Impacts of climate change on thermal stratification and water quality of Reservoirs

Abstract

Abstract This study examines the impact of climate change on the thermal structure, dissolved oxygen (DO), and phosphate (PO4) values of the Karun IV reservoir, Iran. It covers the baseline period (1995-2014) and future projections (2081-2100). Future meteorological variables were derived from the Canadian Earth System Model version 5 (CanESM5) under two emission scenarios downscaled using a machine-learning approach. The continuous daily inflow of the reservoir over an extended period was simulated by employing the IHACRES rainfall-runoff model, in conjunction with the Water Evaluation and Planning system (WEAP) to replicate water level dynamics and outflow.
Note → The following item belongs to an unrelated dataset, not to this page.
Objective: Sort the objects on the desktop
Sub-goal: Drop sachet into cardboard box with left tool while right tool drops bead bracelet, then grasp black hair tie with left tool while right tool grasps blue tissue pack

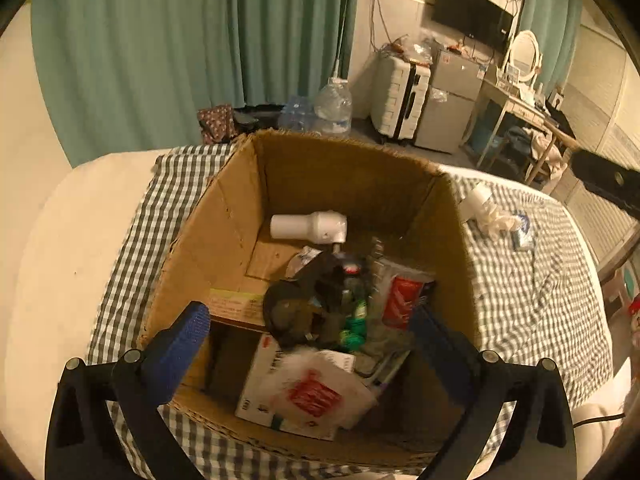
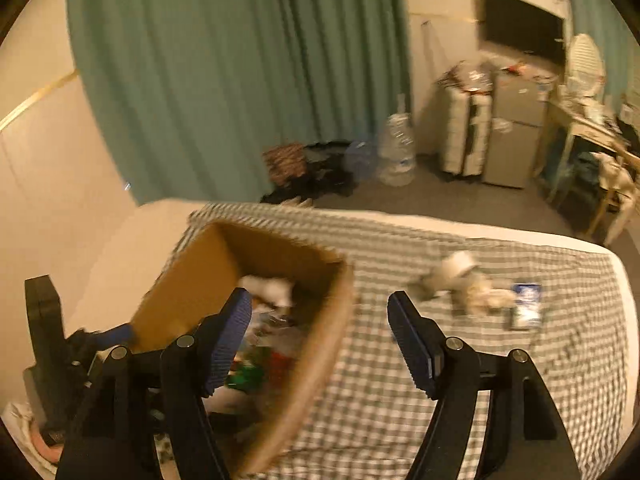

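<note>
Right gripper jaws apart, empty, nearer to remaining clutter: white roll with crumpled tissue and small blue-white packet, upper right of frame on checked cloth. Left gripper wide apart, empty, over open brown cardboard box.

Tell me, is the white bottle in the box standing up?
No, the white bottle lies on its side on the box floor.

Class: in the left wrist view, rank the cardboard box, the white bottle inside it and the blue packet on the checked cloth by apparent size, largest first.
1. Cardboard box
2. White bottle
3. Blue packet, though it lies near the fisheye edge, so its look is less sure.
</note>
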`<state>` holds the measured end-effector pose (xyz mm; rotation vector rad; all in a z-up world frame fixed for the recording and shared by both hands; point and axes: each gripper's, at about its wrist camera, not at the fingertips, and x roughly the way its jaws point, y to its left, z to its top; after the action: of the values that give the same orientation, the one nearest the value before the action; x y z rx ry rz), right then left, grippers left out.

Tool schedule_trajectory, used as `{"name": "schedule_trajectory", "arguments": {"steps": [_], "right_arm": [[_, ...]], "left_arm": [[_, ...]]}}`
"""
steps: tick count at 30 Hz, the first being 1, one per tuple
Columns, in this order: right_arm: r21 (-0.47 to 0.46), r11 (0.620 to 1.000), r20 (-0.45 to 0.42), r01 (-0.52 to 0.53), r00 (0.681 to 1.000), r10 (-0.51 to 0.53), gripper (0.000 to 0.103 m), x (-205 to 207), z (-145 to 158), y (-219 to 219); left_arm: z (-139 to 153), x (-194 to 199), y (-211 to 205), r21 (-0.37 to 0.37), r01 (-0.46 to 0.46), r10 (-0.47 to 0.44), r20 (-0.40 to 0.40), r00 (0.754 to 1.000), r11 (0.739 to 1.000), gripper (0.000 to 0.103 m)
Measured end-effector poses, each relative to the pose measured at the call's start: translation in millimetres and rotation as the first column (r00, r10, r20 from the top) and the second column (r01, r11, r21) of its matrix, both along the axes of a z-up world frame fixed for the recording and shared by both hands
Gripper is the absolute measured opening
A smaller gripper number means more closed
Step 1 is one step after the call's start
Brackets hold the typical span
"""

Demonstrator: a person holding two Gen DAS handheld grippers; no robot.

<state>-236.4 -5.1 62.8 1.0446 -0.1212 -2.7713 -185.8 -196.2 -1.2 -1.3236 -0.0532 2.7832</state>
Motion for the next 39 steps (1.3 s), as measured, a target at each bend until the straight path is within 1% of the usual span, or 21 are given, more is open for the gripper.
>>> {"name": "schedule_trajectory", "arguments": {"steps": [3,4,6,8,9,11,12,14,15,17,19,21,24,26,28,29,31,33,36,39], "right_arm": [[-0.004,0.997,-0.050,0.083,0.995,-0.083,0.073,25.8,9.3,45.5],[-0.001,0.993,-0.070,0.119,0.990,-0.119,0.080,39.0,9.2,63.3],[0.015,0.985,-0.107,0.173,0.979,-0.171,0.086,58.2,7.8,85.8],[0.034,0.978,-0.136,0.205,0.971,-0.198,0.086,78.8,-1.7,108.2],[0.035,0.978,-0.132,0.206,0.971,-0.200,0.086,86.2,-8.4,118.7],[0.024,0.977,-0.115,0.214,0.971,-0.210,0.086,98.7,-24.8,137.7],[0.012,0.974,-0.111,0.226,0.968,-0.224,0.086,104.1,-33.7,146.1],[-0.014,0.971,-0.086,0.238,0.967,-0.238,0.086,109.5,-51.6,163.7],[-0.022,0.970,-0.077,0.241,0.967,-0.242,0.086,111.5,-58.2,170.6],[-0.029,0.967,-0.071,0.252,0.965,-0.253,0.086,113.4,-70.9,179.6],[-0.036,0.965,-0.098,0.259,0.960,-0.262,0.086,116.3,-81.9,186.9],[-0.038,0.965,-0.130,0.258,0.957,-0.261,0.086,113.2,-92.4,190.6],[-0.037,0.966,-0.144,0.255,0.955,-0.258,0.086,101.9,-108.3,196.0],[-0.050,0.965,-0.130,0.256,0.957,-0.260,0.086,90.6,-119.0,201.7],[-0.072,0.963,-0.111,0.261,0.957,-0.268,0.086,75.4,-131.0,212.7],[-0.080,0.961,-0.101,0.265,0.957,-0.272,0.086,66.1,-136.5,218.1],[-0.080,0.961,-0.076,0.263,0.960,-0.269,0.086,48.4,-145.5,226.1],[-0.063,0.965,-0.057,0.256,0.964,-0.259,0.086,29.0,-154.5,230.6],[-0.016,0.970,-0.048,0.244,0.968,-0.244,0.086,1.3,-169.9,232.3],[0.007,0.976,-0.029,0.218,0.976,-0.218,0.086,-28.8,-187.2,235.4]], "left_arm": [[16.7,11.0,22.4,0.003,0.013,-0.013,-0.035,0.999,1.000,0.103],[21.6,13.0,29.7,0.007,0.020,-0.020,-0.048,0.999,1.000,0.103],[34.3,24.1,53.6,0.027,0.052,-0.050,-0.095,0.994,0.998,0.103],[40.0,30.8,73.7,0.044,0.070,-0.064,-0.127,0.990,0.997,0.103],[38.7,34.6,90.7,0.070,0.092,-0.082,-0.127,0.988,0.993,0.103],[33.3,34.2,113.0,0.108,0.111,-0.100,-0.101,0.990,0.988,0.103],[24.1,34.2,129.5,0.137,0.114,-0.105,-0.074,0.992,0.984,0.103],[9.4,32.1,150.2,0.159,0.116,-0.113,-0.028,0.993,0.980,0.103],[-5.0,29.6,165.9,0.162,0.112,-0.114,0.002,0.993,0.980,0.103],[-22.5,25.7,183.5,0.147,0.108,-0.112,0.022,0.993,0.983,0.103],[-44.5,18.7,202.1,0.125,0.107,-0.113,0.038,0.993,0.986,0.103],[-66.4,6.4,214.0,0.136,0.106,-0.118,0.085,0.989,0.985,0.103],[-89.2,-11.3,215.9,0.162,0.080,-0.099,0.113,0.989,0.984,0.103],[-101.0,-22.7,219.4,0.145,0.049,-0.066,0.113,0.991,0.988,0.103],[-113.3,-43.7,219.7,0.117,0.017,-0.031,0.114,0.993,0.993,0.103],[-116.5,-50.0,217.0,0.108,0.012,-0.024,0.113,0.993,0.994,0.103],[-125.1,-68.5,217.2,0.085,0.005,-0.012,0.082,0.997,0.996,0.103],[-134.0,-84.2,216.5,0.050,0.011,-0.014,0.047,0.999,0.999,0.103],[-146.7,-102.5,222.6,0.033,0.030,-0.032,0.032,0.999,0.999,0.103],[-155.6,-112.6,229.5,-0.032,0.033,-0.032,0.011,0.999,0.999,0.103]]}}
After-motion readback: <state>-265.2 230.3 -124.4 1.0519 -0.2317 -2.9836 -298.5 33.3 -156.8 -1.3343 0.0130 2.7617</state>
The evaluation of water quality for the years 2019-2020 was conducted utilizing a calibrated CE-QUAL-W2, and any missing data was approximated through empirical relationships. Our findings indicate that the average surface water temperature and the average PO4 concentration, which respectively stands at 22.8 °C and 0.27 mg/L in the baseline scenario, are projected to increase under both SSP1-1.9 (24.4 °C and 0.31 mg/L) and SSP5-8.5 (26 °C and 0.48 mg/L) scenarios. Whereas the average DO concentration of 8.2 mg/L in the baseline scenario is expected to decline in the mentioned scenarios (7.3 and 6.01 mg/L, respectively). The increase in the temperature of the water and the subsequent decline in DO and PO4 levels in deeper waters pose a significant threat to the sustainable growth of aquatic species in the Karun VI reservoir in the future.